We are talking about the lives of millions of children being sacrificed by heartless decisions for corporate profits. And this isn’t just spiritual warfare, this is real guns, bombs and bullets warfare being cooked up by firms that support violent dictatorships. Forget about the moon and stars on your toilet paper for a moment and think of an 8 year child making your running shoes in a sweatshop in Asia or the women who are kidnapped, raped and forced into prostitution. Think of the people dying from mercury poisoning or asbestos poisoning years after the companies involved knew their products were unsafe and yet they still refused to stop dumping mercury or producing asbestos sheeting. Think of all the people burned to death in exploding cars or killed because their tires were faulty and the manufacturer knew all along that this was going to be the case. Think of the grinding poverty and utter desperation in Asian nations affected by the currency crisis or of sweat-stained gold miners in South Africa who livelihoods go up and down as gold is speculated on by brokers thousands of miles away. This isn’t accidental, its evil and its Satanic.

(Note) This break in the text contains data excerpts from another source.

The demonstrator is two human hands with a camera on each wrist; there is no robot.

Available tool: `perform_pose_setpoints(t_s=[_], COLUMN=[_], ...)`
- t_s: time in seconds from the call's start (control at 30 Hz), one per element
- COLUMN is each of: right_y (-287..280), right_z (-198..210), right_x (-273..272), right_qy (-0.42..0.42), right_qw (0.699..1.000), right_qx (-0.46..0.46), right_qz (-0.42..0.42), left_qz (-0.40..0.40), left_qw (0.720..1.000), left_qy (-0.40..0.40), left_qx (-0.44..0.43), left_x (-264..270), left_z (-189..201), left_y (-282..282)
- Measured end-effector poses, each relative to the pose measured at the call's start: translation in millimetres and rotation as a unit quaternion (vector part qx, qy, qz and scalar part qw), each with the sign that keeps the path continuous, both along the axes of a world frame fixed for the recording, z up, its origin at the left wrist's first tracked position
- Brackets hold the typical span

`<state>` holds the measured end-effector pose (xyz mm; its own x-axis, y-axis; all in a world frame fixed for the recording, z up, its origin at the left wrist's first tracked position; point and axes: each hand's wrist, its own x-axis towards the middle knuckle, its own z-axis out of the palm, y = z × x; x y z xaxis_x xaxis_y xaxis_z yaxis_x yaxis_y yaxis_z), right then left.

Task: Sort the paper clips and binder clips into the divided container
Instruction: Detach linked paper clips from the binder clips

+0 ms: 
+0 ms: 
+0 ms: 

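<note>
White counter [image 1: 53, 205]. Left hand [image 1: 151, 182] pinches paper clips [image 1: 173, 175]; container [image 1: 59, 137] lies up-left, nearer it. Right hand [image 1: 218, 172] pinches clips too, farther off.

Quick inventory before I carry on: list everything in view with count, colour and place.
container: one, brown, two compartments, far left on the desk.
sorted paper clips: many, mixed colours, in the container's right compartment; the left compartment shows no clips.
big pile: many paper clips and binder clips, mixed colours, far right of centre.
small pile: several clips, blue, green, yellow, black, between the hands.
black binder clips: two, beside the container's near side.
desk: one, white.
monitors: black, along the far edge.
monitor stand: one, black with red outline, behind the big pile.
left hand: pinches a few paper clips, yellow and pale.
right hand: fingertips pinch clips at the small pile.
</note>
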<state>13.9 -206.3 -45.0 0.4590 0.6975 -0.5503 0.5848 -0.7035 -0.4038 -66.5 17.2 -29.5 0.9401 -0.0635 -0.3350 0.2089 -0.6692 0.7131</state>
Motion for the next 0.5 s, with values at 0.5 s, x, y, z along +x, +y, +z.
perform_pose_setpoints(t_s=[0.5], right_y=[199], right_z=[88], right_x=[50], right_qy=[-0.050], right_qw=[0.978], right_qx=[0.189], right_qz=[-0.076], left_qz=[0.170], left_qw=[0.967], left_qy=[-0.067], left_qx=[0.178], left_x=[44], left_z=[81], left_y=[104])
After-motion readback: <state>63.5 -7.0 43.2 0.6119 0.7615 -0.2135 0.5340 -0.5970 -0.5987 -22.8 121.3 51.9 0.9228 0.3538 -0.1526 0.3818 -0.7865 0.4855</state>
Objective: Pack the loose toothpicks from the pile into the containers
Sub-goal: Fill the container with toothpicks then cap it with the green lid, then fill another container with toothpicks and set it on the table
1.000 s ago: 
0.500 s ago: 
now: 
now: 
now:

By Satanic I mean a lot more than merely demonic and I mean a lot more than just “bad” or “in error”. By Satanic I mean that Satan himself is deeply concerned with and runs world trade even though many of the participants are completely and utterly oblivious to this. Trade is where the will of Satan is done on earth. Trade is where his lust and greed and his voracious appetite for adulation are best satisfied. Through trade he “deceives the kings of the earth”. When Satan wants to deceive kings and presidents and prime ministers he doesn’t go personally to them with his hoofs and horns and a pitchfork; neither does he write a book full of heretical doctrine which they probably don’t have the time or interest to read; instead the Devil uses money and he traps them into binding trade agreements. He dazzles them with profits, and visions of happy voters, and the illusions of material prosperity; after all -“It’s the economy, stupid.”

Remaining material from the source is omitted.